Task goal —
From the data that follows, report the number of lines including "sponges", and only that number.
↓↓↓
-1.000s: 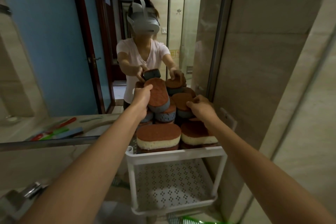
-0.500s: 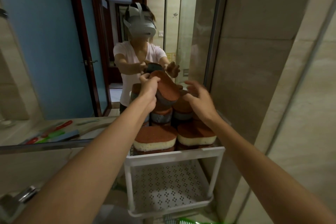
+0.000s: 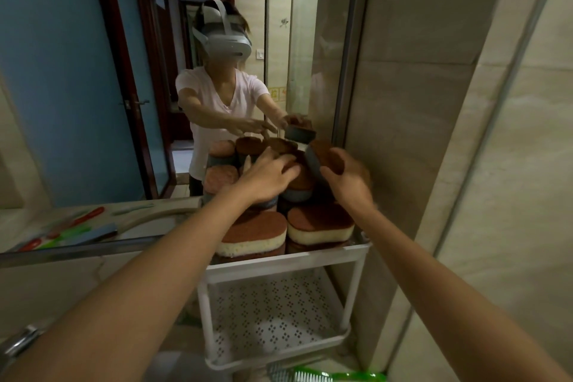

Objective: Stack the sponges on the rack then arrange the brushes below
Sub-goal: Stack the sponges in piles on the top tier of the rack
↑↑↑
Solution to this task —
2